Ghost in the Shell is a sci-fi story set in the future where technology rules the world, even more than it does now. It follows the character known as the “Major” (Johannson) as she tries to take down a terrorist cell which has focused its efforts on bringing down Hanka Robotics, the leading artificial intelligence technology manufacturer. Major is part of a crack squad of soldiers from Section 9 an elite unit that deals with crimes in this futuristic world. Not only that, Major, in this world of cybernetic augments that blur the line between man and machine, is something of a wonder. She has nothing human left in her save for her brain and maybe her soul which has been dubbed a “ghost,” and this is one of the main plot threads throughout Ghost in the Shell. Major is resigned to the belief that she is not human and it’s fascinating to see what constitutes as human when so many aspects of humanity are called into question throughout the film.

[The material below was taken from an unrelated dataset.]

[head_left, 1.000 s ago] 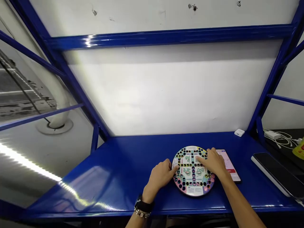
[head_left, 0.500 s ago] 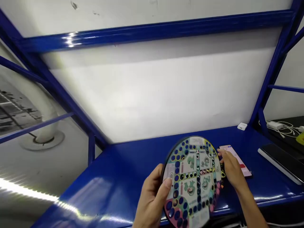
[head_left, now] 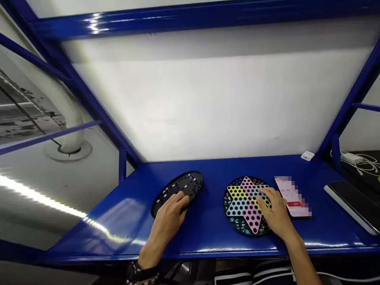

Sadly the film never fully capitalises on this theme, always ending a scene at the wrong moment, missing opportunities to explore the meaning of humanity. The story never delves as deep as it could, and it’s unfortunate because there’s a lot of potential untapped.
Compounding this issue is Scarlett Johannson who can’t sell this fascinating premise convincingly. Her supporting cast tries their best, and they all range from good to bad but Johannson had to handle the heavy lifting, and for me, she came off less robotic and more awkward in her delivery of lines and her interactions with characters within Ghost in the Shell. Johannson isn’t the only perpetrator of a poor performance in the film, though; the majority of the characters are forgettable, there are a few standouts, the ever faithful Batou (Pilou Asbæk) gives a lot of life to the scenes he is a part of. My personal favourite was Kuze (Pitt), the mysterious figure that Major and Section 9 have to take down due to his terrorist acts. He’s a bewitching figure that gives emotional weight to Major and the story as a whole. The rest of the characters, however, are never given as much material to work with, even actors of high calibre talent such as Juliette Binoche and Takeshi Kitano struggle with the material on offer.
There are other avenues that Ghost in the Shell does exceed in; the visuals are sublime. The world and the people populating it are a sight to behold, and every time there was something new to see I tried to take in as much as I could. What bolsters the visuals is an incredibly atmospheric score which is reminiscent of the original anime. The score adds to the otherworldly ambience, and it’s fantastic, easily one of the best parts of the film.
Ultimately Ghost in the Shell has to be two creatures; it has to hold up as a film on its own and at the same time give fans of the anime what they crave. Ghost in the Shell succeeds as its own film, providing a fresh perspective into a future that is becoming all too familiar. Sadly fans of the original may not find this to their taste with several omissions from the original tale that will infuriate hardcore fans. Head along if you’re curious, but buyer beware if you’re a fan of the source material and looking for a truly faithful adaptation.